The set of abstractions, Trigger, Computation, and Fiber, work together to support cancelation. Briefly, a fiber corresponds to an independent thread of execution and every fiber is associated with a computation at all times. When a fiber creates a trigger in order to await for a signal, it ask the scheduler to suspend the fiber on the trigger. Assuming the fiber has not forbidden the propagation of cancelation, which is required, for example, in the implementation of Condition.wait to lock the mutex upon exit, the scheduler must also attach the trigger to the computation associated with the fiber. If the computation is then canceled before the trigger is otherwise signaled, the trigger will be signaled by the cancelation of the computation, and the fiber will be resumed by the scheduler as canceled.

This cancelable suspension protocol and its partial implementation designed around the first-order Trigger.Await effect creates a clear separation between schedulers and user code running in fibers and is designed to handle the possibility of a trigger being signaled or a computation being canceled at any point during the suspension of a fiber. Schedulers are given maximal freedom to decide which fiber to resume next. As an example, a scheduler could give priority to canceled fibers — going as far as moving a fiber already in the ready queue of the scheduler to the front of the queue at the point of cancelation — based on the assumption that user code promptly cancels external requests and frees critical resources.

Trigger

A trigger provides the ability to await for a signal and is perhaps the best established and least controversial element of the Picos interface.

Here is an extract from the signature of the Trigger module:

type t
val create : unit -> t
val await : t -> (exn * Printexc.raw_backtrace) option
val signal : t -> unit
val on_signal : (* for schedulers *)

The idea is that a fiber may create a trigger, insert it into some shared data structure, and then call await to ask the scheduler to suspend the fiber until something signals the trigger. When await returns an exception with a backtrace it means that the fiber has been canceled.

As an example, let's consider the implementation of an Ivar or incremental or single-assignment variable:

type 'a t
val create : unit -> 'a t
val try_fill : 'a t -> 'a -> bool
val read : 'a t -> 'a

An Ivar is created as empty and can be filled with a value once. An attempt to read an Ivar blocks until the Ivar is filled.

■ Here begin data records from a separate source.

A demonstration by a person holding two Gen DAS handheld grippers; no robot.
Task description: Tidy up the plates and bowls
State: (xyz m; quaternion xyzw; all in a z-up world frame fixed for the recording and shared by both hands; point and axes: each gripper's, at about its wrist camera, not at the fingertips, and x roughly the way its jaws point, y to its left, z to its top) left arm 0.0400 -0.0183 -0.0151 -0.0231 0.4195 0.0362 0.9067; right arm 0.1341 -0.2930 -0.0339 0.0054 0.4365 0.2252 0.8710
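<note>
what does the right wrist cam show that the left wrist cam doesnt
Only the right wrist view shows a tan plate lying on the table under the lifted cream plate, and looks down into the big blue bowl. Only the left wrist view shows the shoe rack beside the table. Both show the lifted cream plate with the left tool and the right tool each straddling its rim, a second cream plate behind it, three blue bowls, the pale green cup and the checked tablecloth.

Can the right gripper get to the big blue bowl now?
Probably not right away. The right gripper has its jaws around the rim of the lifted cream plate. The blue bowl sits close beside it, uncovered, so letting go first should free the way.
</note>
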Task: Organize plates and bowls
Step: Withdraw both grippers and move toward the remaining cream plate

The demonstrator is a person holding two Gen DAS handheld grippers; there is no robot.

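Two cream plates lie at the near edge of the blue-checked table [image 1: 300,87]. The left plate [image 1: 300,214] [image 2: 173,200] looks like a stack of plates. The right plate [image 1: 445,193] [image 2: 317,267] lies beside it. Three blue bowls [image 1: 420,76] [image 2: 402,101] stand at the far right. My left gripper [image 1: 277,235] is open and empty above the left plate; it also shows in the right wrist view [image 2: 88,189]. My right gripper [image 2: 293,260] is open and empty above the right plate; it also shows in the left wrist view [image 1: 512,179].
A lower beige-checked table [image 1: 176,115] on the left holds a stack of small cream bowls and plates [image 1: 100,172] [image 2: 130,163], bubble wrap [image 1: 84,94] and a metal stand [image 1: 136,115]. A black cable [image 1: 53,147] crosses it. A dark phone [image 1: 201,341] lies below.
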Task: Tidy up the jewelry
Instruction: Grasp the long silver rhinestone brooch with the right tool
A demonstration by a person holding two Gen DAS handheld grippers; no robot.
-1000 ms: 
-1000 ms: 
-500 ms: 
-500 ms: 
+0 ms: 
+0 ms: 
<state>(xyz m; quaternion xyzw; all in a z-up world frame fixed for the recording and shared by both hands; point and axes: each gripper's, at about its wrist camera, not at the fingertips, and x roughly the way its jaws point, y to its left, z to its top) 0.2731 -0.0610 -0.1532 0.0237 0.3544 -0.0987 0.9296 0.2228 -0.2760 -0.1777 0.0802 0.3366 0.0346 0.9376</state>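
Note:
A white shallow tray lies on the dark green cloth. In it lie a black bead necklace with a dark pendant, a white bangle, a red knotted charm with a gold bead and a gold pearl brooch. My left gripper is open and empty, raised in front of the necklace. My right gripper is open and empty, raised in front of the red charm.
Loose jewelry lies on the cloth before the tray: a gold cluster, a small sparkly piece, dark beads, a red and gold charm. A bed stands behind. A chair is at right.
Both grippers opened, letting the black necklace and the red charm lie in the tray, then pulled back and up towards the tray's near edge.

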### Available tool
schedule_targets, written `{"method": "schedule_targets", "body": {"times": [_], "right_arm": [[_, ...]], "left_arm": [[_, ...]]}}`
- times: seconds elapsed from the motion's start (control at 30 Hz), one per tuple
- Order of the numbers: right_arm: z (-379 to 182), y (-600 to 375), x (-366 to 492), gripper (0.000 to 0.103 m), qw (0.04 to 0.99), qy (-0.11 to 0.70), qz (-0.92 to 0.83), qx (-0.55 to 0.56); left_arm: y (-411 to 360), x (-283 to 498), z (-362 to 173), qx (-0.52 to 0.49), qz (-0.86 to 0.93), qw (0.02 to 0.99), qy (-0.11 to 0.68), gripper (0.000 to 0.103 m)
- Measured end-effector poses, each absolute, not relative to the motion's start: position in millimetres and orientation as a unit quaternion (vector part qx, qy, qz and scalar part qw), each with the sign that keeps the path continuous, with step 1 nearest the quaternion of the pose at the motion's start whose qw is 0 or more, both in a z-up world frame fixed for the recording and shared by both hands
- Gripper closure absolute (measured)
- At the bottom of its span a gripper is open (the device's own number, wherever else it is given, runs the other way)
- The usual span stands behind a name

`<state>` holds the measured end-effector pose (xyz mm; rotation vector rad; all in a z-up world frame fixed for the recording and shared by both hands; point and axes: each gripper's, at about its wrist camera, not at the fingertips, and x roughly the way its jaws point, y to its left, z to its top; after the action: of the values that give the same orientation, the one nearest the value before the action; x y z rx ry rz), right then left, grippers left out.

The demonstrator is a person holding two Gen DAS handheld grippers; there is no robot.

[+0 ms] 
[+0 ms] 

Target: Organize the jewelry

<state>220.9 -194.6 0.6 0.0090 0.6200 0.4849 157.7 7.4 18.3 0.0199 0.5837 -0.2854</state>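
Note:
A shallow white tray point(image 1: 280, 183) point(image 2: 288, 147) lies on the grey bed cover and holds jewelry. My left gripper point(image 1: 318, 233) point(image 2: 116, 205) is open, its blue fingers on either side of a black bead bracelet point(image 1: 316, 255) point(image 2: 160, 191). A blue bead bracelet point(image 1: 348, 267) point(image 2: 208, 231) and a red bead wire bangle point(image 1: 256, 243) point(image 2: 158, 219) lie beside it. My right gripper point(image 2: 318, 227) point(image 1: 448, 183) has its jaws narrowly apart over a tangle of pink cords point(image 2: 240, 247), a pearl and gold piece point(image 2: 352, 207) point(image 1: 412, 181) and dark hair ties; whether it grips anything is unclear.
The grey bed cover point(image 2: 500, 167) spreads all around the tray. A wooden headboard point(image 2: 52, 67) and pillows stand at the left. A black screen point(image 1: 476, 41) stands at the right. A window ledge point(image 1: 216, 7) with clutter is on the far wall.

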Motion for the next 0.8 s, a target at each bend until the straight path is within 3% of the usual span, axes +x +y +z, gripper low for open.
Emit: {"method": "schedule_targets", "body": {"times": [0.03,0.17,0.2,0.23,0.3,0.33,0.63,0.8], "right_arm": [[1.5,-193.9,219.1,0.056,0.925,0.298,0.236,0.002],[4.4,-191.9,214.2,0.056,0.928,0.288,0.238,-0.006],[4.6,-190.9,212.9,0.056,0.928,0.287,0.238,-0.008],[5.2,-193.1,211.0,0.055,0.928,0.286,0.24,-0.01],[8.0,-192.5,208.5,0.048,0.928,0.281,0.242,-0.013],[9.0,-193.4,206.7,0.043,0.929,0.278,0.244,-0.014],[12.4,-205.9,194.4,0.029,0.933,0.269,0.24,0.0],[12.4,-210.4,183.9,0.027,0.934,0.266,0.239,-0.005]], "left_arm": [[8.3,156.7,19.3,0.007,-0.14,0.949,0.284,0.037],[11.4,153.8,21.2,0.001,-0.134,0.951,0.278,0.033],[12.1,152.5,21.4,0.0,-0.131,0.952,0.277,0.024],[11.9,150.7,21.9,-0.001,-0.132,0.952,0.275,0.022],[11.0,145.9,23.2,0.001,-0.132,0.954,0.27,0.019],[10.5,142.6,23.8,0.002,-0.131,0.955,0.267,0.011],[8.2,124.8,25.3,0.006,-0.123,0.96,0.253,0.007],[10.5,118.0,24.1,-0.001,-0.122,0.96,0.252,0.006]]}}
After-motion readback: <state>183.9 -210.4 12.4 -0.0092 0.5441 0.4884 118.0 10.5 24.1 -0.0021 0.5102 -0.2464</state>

Using Trigger and Atomic, we can represent an Ivar as follows:

type 'a state =
  | Filled of 'a
  | Empty of Trigger.t list

type 'a t = 'a state Atomic.t

The try_fill operation is then fairly straightforward to implement:

let rec try_fill t value =
  match Atomic.get t with
  | Filled _ -> false
  | Empty triggers as before ->
    let after = Filled value in
    if Atomic.compare_and_set t before after then
      begin
        List.iter Trigger.signal triggers; (* ! *)
        true
      end
    else
      try_fill t value

The interesting detail above is that after successfully filling an Ivar, the triggers are signaled. This allows the await inside the read operation to return:

let rec read t =
  match Atomic.get t with
  | Filled value -> value
  | Empty triggers as before ->
    let trigger = Trigger.create () in
    let after = Empty (trigger :: triggers) in
    if Atomic.compare_and_set t before after then
      match Trigger.await trigger with
      | None -> read t
      | Some (exn, bt) ->
        cleanup t trigger; (* ! *)
        Printexc.raise_with_backtrace exn bt
    else
      read t

An important detail above is that when await returns an exception with a backtrace, meaning that the fiber has been canceled, the cleanup operation (which is omitted) is called to remove the trigger from the Ivar to avoid potentially accumulating unbounded numbers of triggers in an empty Ivar.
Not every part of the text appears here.